EXERCISE GOAL: For the data below, report only the number of lines containing the string "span".

┏━━

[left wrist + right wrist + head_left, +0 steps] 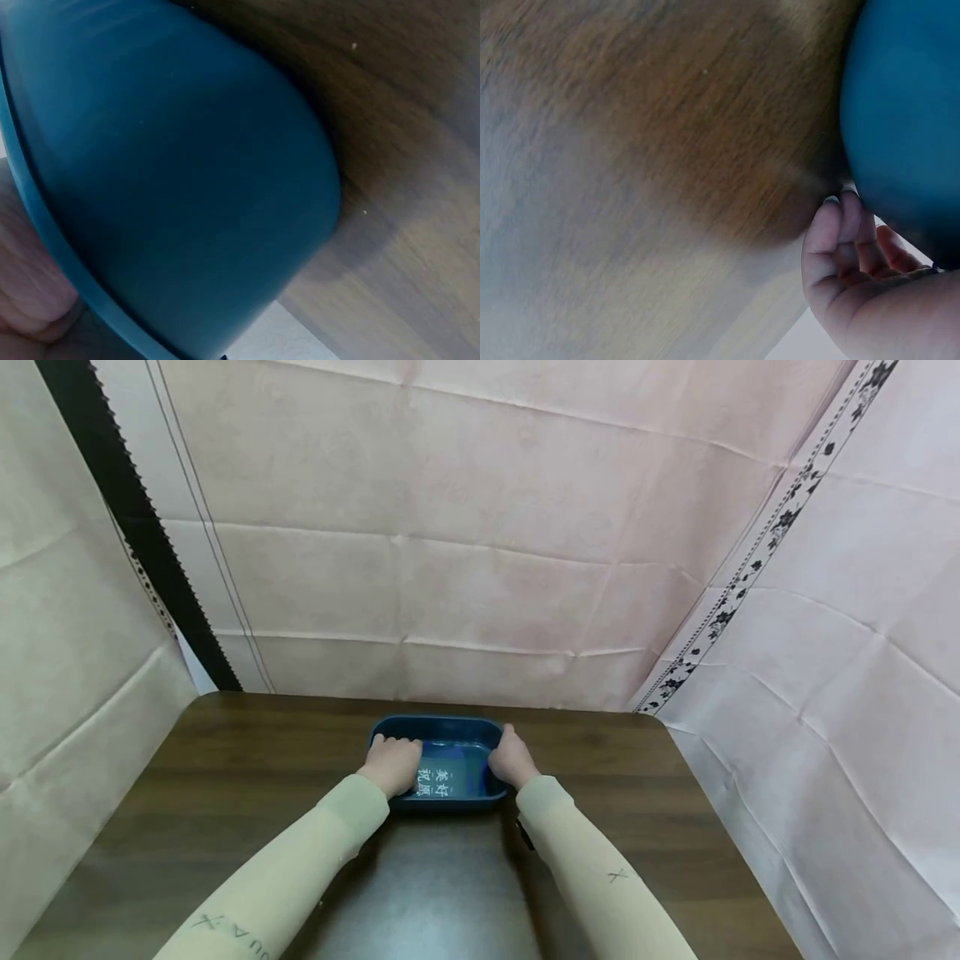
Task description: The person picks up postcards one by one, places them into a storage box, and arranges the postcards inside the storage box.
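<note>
A dark blue rectangular tray (450, 803) with raised walls and white lettering on its inside bottom sits toward the far side of the wooden table. My left hand (392, 764) holds its left side, fingers bent over the rim. Its smooth outer wall (187, 165) fills much of the left wrist view, and part of the left hand (34, 277) shows behind the rim. On the opposite side, my right hand (513, 757) grips the right rim. Seen from the right wrist, the curled fingers of the right hand (855, 277) reach the lower outside of the tray (907, 112).
The brown wood-grain table (247, 793) has rounded far corners, and a pale sheen lies on it between the forearms. Creased light cloth (480, 568) hangs behind the table and on both sides. A black strip (142, 527) runs down the left corner.
</note>
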The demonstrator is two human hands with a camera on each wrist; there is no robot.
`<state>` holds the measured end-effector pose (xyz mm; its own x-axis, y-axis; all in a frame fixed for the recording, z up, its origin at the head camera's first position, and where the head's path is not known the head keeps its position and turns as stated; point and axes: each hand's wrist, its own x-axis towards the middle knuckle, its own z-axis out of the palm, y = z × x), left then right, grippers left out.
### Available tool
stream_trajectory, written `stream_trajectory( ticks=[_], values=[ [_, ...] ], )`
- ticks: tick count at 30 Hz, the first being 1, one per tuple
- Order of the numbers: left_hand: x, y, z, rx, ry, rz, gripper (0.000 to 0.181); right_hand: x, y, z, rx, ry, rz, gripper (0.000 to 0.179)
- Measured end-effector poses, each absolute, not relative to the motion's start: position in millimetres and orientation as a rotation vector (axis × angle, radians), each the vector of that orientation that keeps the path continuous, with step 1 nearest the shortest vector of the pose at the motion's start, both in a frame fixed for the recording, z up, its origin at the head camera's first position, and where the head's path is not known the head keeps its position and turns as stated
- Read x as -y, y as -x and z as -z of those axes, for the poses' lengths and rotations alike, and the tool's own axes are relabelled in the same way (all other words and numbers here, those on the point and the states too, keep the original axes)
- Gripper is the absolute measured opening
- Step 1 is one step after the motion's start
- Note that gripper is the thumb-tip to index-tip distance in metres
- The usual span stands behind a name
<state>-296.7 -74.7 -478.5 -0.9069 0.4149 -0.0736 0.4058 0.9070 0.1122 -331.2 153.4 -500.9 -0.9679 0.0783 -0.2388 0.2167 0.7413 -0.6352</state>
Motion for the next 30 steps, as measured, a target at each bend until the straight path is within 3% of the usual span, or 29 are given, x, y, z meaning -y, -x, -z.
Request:
stream_trajectory(
  ticks=[7,15,21,26,30],
  values=[
    [72.9,294.8,476.7,-2.952,-0.603,-0.195,0.029,-152.0,333.1,499.4,-2.737,-0.237,1.04,0.069],
    [78.2,295.5,471.1,-2.952,-0.607,-0.243,0.04,-149.6,334.8,499.3,-2.747,-0.196,1.032,0.069],
    [89.0,287.7,460.5,-2.98,-0.651,-0.587,0.046,-158.1,329.6,488.9,-2.74,-0.134,1.087,0.059],
    [108.6,272.5,451.3,-3.073,-0.6,-0.713,0.045,-165.5,316.3,467.8,-2.878,-0.038,1.121,0.069],
    [126.6,258.7,451.3,-3.19,-0.524,-0.654,0.054,-165.0,295.6,464.0,-3.197,0.233,0.744,0.076]
  ],
)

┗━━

TASK SOLUTION: 2